• _Problem statement_: The material below is to be copied exactly from the line with "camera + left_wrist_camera" up to and including the line with "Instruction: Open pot", with nothing else kept and no pictures.

• _Task inputs_:

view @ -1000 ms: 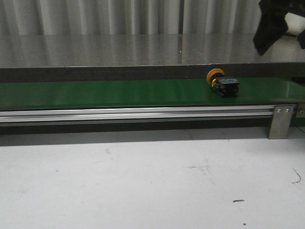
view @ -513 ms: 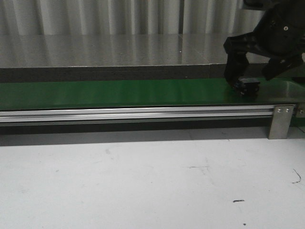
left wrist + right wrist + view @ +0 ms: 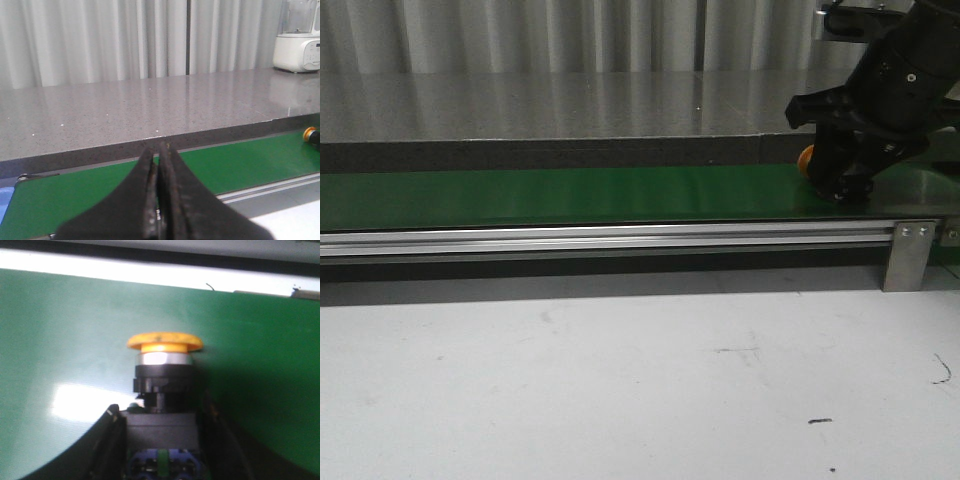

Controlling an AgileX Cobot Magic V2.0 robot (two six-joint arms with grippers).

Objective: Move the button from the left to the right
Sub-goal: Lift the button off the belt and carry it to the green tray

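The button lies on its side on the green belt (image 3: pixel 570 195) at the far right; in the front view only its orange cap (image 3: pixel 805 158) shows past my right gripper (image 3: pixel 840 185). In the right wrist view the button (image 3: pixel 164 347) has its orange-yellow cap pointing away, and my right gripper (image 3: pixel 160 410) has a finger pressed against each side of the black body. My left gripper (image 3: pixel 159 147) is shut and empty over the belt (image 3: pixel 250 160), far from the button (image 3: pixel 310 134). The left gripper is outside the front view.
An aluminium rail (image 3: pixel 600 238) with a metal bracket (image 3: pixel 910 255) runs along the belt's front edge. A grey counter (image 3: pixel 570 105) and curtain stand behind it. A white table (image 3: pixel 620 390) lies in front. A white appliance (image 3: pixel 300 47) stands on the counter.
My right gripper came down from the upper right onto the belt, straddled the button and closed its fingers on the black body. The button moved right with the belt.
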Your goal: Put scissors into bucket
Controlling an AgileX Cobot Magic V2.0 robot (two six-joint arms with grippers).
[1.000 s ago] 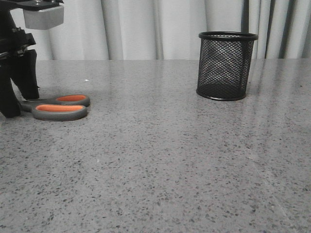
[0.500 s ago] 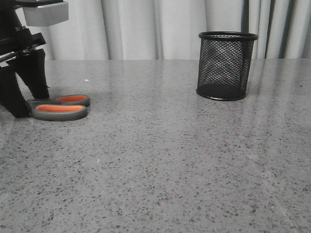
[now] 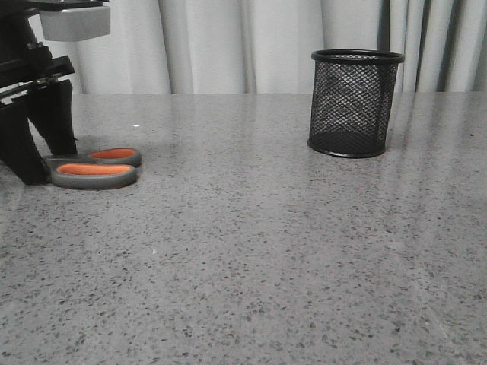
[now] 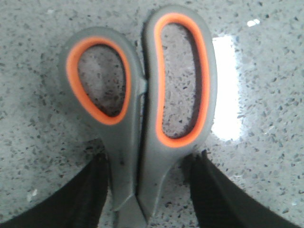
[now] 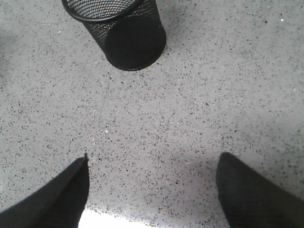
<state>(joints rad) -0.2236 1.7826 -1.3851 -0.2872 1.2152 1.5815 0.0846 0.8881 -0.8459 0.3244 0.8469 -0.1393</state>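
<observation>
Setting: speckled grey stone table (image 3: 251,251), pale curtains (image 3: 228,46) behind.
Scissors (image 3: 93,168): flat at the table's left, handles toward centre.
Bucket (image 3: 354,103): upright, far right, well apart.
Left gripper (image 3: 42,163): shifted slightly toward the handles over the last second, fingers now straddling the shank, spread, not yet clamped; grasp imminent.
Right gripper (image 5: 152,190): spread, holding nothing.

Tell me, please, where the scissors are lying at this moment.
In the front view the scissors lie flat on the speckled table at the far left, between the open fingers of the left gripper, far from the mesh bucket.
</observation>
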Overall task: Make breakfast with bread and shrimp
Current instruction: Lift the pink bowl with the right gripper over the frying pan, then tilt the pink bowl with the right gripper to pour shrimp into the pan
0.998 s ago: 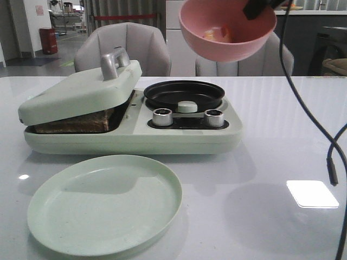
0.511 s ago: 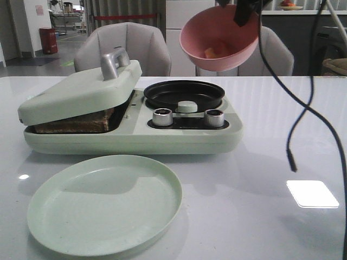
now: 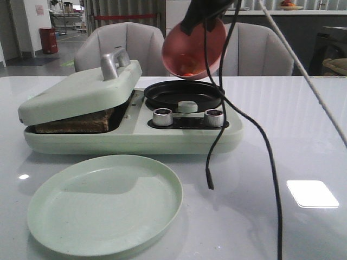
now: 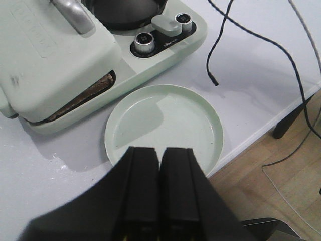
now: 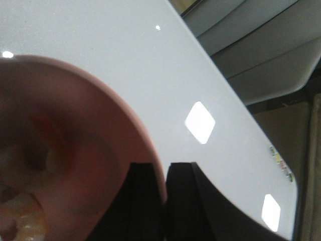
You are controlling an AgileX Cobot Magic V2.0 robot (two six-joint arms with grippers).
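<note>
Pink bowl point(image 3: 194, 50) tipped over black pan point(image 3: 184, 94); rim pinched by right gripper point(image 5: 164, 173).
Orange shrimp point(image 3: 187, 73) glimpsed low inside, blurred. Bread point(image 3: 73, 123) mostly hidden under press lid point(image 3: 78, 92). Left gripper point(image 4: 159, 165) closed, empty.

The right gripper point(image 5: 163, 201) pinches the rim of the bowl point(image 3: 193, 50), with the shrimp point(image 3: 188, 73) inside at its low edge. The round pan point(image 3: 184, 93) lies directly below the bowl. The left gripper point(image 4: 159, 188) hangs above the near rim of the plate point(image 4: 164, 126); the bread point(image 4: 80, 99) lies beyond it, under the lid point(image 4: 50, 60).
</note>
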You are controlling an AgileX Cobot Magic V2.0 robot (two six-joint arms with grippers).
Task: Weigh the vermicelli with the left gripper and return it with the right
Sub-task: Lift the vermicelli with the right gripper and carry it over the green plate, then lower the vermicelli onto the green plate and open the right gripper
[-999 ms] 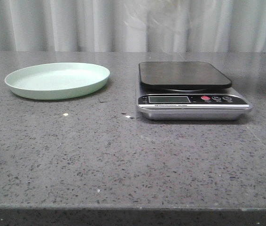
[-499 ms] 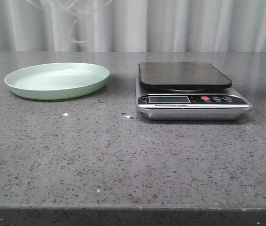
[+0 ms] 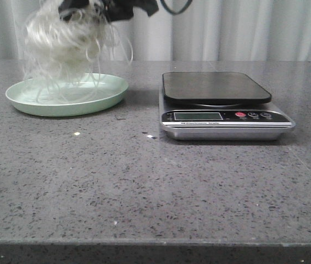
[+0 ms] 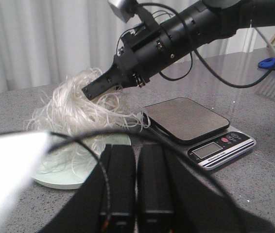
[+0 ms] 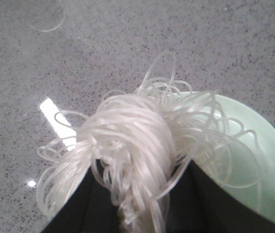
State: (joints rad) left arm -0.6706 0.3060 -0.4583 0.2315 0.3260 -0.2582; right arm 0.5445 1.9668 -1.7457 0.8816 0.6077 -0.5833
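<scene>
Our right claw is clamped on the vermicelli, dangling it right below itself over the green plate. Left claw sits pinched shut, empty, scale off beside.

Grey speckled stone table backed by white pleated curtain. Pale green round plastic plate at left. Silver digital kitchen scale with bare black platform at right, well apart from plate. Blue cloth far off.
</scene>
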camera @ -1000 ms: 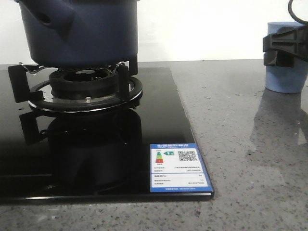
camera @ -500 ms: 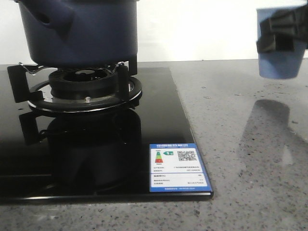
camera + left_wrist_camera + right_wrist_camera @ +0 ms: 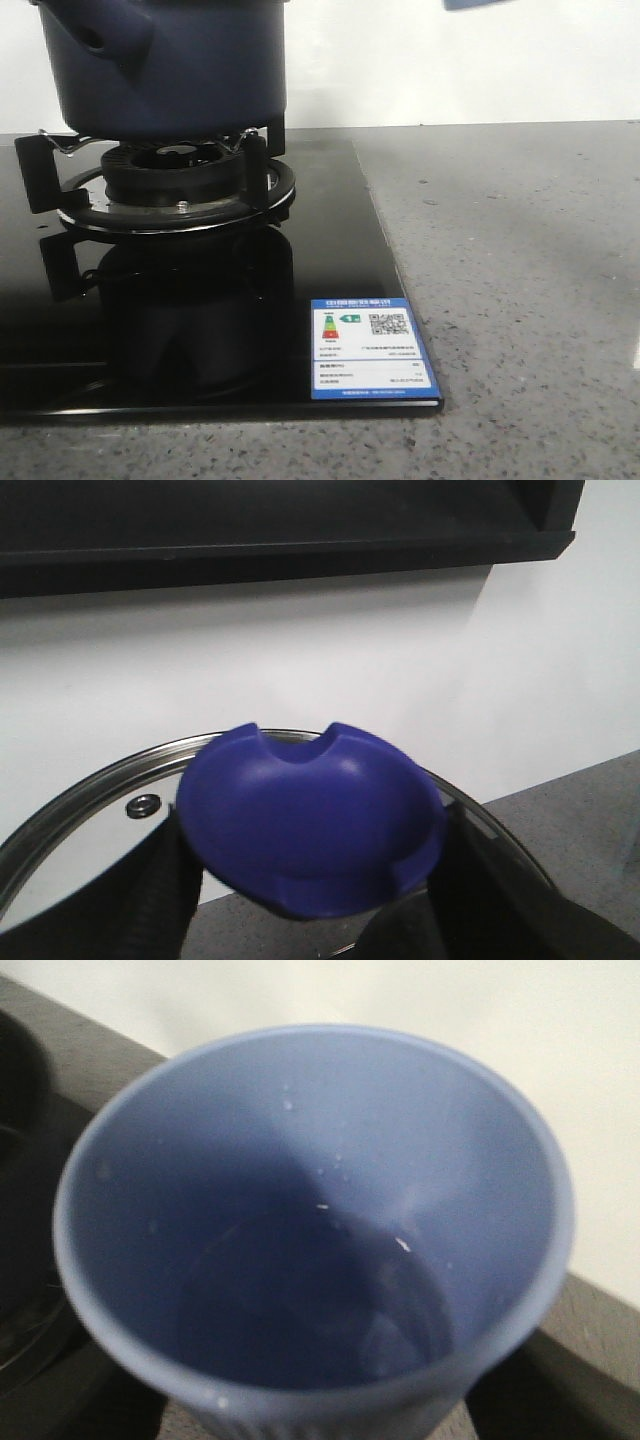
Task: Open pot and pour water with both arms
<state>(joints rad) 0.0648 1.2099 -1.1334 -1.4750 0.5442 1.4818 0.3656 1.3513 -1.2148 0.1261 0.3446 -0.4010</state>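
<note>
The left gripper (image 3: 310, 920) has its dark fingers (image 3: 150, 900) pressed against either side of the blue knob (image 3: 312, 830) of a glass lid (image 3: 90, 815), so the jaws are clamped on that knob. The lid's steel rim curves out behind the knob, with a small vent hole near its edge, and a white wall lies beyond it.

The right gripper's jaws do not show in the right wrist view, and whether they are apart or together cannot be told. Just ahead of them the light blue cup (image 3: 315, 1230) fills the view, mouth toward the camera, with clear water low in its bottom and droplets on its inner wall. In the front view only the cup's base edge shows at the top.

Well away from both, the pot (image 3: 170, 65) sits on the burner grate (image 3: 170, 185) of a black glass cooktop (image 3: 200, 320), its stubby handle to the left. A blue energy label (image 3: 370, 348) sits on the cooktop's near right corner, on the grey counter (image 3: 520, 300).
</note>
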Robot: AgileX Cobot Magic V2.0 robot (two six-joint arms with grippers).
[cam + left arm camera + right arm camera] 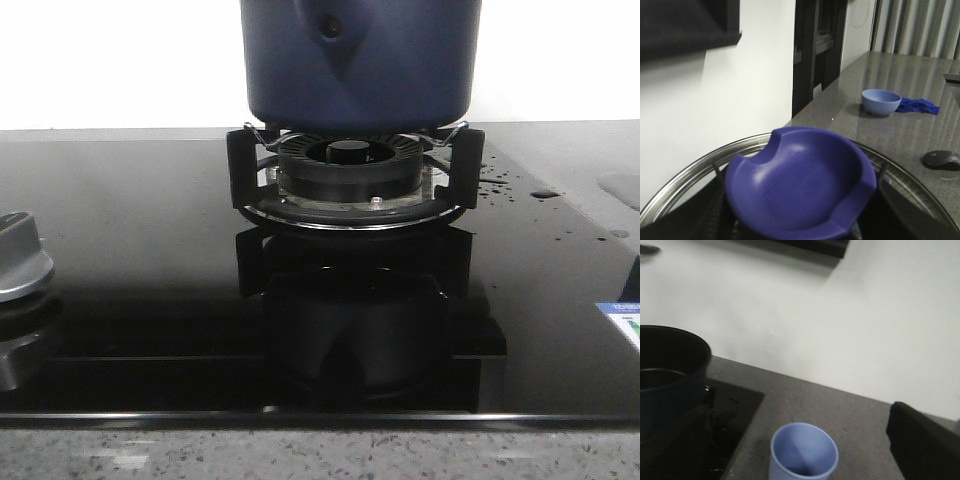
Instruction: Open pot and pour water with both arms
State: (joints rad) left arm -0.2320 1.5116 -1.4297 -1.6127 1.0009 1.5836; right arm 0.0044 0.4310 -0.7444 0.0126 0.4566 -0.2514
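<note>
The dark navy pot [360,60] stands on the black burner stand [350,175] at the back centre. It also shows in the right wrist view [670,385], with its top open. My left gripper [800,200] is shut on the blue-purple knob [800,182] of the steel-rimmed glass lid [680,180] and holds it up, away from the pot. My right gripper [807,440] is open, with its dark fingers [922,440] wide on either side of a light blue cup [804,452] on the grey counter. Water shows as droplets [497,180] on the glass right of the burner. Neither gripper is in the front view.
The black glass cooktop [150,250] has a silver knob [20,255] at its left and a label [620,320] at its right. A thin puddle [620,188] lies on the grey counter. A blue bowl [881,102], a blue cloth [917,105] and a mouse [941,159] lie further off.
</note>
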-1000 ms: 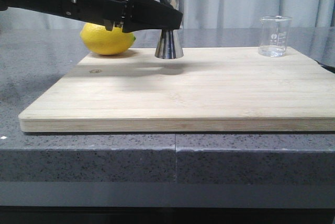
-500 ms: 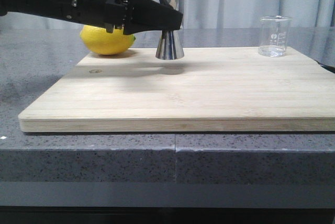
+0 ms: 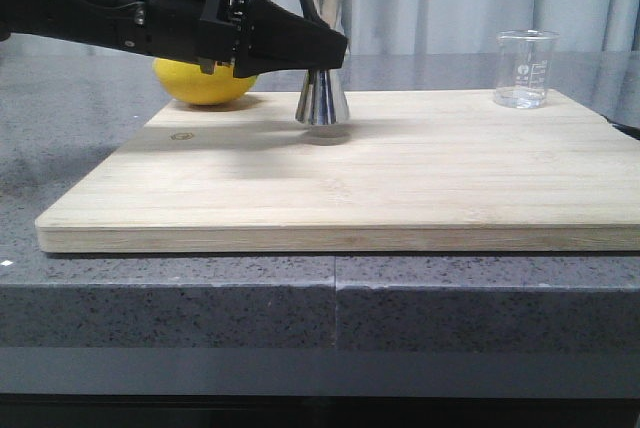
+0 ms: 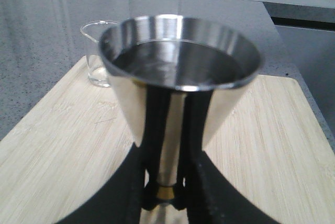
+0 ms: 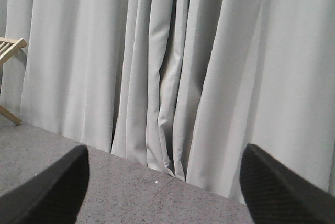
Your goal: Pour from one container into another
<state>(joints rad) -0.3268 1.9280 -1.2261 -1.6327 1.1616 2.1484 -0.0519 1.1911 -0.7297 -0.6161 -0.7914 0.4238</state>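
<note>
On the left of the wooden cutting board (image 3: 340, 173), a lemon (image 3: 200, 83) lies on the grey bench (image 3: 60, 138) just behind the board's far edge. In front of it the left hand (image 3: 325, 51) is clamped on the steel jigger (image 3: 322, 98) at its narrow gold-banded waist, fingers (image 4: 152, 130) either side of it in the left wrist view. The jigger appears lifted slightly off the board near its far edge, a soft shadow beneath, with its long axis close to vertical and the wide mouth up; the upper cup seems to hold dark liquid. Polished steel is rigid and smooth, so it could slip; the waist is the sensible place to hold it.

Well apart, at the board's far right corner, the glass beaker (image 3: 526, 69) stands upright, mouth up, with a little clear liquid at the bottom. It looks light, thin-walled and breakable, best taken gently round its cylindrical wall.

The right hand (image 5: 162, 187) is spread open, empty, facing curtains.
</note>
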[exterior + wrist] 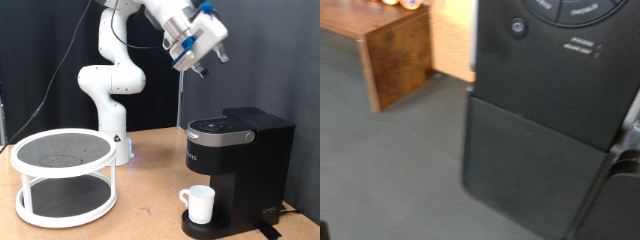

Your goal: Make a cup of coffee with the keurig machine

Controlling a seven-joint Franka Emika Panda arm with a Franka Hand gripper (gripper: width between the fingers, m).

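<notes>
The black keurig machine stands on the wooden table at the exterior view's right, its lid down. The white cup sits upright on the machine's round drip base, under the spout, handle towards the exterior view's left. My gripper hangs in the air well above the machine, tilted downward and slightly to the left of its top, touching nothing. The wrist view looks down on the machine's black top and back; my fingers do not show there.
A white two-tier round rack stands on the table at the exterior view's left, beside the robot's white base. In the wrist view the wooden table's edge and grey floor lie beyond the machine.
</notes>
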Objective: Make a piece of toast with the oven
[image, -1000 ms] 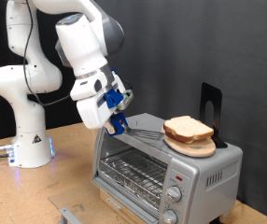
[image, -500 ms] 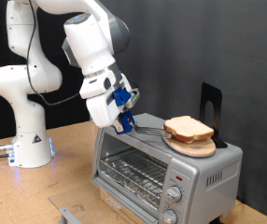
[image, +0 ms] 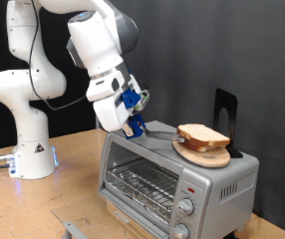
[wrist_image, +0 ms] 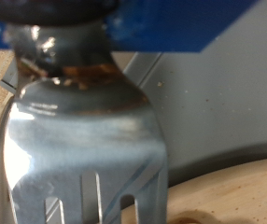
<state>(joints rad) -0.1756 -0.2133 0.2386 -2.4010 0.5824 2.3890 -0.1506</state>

• _Reply to the task_:
camera + left_wrist_camera + right_wrist_camera @ +0 ms: 
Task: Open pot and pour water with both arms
<state>(joints rad) 0.0648 1.2099 -1.1334 -1.4750 0.5442 1.4818 0.3656 1.3513 -1.2148 0.1261 0.3446 -0.4010</state>
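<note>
The left gripper (image 3: 310, 920) has its dark fingers (image 3: 150, 900) pressed against either side of the blue knob (image 3: 312, 830) of a glass lid (image 3: 90, 815), so the jaws are clamped on that knob. The lid's steel rim curves out behind the knob, with a small vent hole near its edge, and a white wall lies beyond it.

The right gripper's jaws do not show in the right wrist view, and whether they are apart or together cannot be told. Just ahead of them the light blue cup (image 3: 315, 1230) fills the view, mouth toward the camera, with clear water low in its bottom and droplets on its inner wall. In the front view only the cup's base edge shows at the top.

Well away from both, the pot (image 3: 170, 65) sits on the burner grate (image 3: 170, 185) of a black glass cooktop (image 3: 200, 320), its stubby handle to the left. A blue energy label (image 3: 370, 348) sits on the cooktop's near right corner, on the grey counter (image 3: 520, 300).
</note>
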Robot: AgileX Cobot Magic V2.0 robot (two six-joint arms with grippers).
[cam + left arm camera + right arm camera] 
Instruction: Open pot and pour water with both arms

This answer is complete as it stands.